▶ _EXERCISE INSTRUCTIONS_: Retype, word for word, the line holding "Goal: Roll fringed" and each line after it down to the end of the data; pictures are not copied.

▶ _EXERCISE DATA_:

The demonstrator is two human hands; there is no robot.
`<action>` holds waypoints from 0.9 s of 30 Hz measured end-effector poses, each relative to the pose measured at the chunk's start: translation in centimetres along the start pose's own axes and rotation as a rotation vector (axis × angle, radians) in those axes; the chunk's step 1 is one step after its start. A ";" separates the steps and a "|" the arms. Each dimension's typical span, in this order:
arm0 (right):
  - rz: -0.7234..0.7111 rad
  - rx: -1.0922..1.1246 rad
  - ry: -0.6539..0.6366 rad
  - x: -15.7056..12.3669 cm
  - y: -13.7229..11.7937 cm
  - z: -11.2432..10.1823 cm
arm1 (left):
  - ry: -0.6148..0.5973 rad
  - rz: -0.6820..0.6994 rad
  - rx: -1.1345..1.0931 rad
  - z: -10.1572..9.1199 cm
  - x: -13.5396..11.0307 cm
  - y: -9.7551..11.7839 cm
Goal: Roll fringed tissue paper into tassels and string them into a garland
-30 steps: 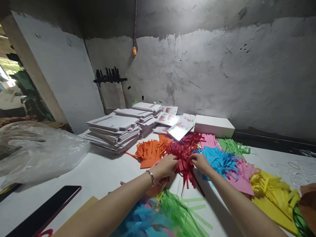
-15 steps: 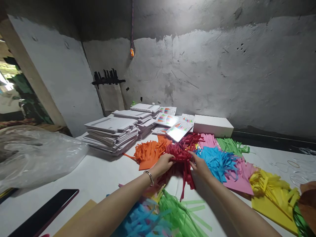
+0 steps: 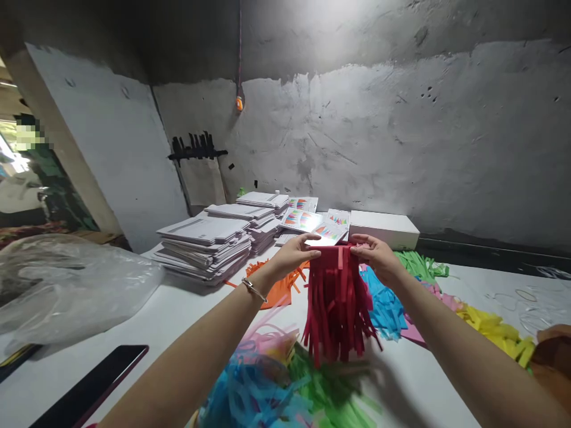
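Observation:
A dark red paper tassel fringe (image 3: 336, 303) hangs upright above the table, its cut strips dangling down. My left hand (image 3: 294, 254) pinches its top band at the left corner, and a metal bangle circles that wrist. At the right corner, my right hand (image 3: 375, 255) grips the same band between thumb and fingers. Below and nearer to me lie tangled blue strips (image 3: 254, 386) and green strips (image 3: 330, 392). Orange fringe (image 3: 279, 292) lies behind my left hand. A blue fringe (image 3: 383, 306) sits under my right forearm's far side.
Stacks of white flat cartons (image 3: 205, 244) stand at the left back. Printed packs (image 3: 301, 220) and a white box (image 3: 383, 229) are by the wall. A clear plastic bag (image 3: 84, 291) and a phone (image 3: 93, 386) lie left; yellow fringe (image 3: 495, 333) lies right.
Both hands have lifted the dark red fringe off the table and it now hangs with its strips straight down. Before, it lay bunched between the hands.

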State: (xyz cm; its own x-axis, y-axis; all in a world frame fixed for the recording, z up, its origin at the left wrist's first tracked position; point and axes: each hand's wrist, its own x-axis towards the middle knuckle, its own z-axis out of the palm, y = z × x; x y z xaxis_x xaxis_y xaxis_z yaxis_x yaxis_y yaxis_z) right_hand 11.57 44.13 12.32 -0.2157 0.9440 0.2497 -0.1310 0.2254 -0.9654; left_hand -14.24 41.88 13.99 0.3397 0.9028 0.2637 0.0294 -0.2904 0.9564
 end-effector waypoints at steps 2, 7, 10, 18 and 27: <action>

▶ _ANSWER BOX_:
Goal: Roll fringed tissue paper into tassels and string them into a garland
-30 steps: 
-15 steps: 
+0 steps: 
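Observation:
A dark red paper tassel fringe (image 3: 336, 303) hangs upright above the table, its cut strips dangling down. My left hand (image 3: 294, 254) pinches its top band at the left corner, and a metal bangle circles that wrist. At the right corner, my right hand (image 3: 375, 255) grips the same band between thumb and fingers. Below and nearer to me lie tangled blue strips (image 3: 254, 386) and green strips (image 3: 330, 392). Orange fringe (image 3: 279, 292) lies behind my left hand. A blue fringe (image 3: 383, 306) sits under my right forearm's far side.
Stacks of white flat cartons (image 3: 205, 244) stand at the left back. Printed packs (image 3: 301, 220) and a white box (image 3: 383, 229) are by the wall. A clear plastic bag (image 3: 84, 291) and a phone (image 3: 93, 386) lie left; yellow fringe (image 3: 495, 333) lies right.
Both hands have lifted the dark red fringe off the table and it now hangs with its strips straight down. Before, it lay bunched between the hands.
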
State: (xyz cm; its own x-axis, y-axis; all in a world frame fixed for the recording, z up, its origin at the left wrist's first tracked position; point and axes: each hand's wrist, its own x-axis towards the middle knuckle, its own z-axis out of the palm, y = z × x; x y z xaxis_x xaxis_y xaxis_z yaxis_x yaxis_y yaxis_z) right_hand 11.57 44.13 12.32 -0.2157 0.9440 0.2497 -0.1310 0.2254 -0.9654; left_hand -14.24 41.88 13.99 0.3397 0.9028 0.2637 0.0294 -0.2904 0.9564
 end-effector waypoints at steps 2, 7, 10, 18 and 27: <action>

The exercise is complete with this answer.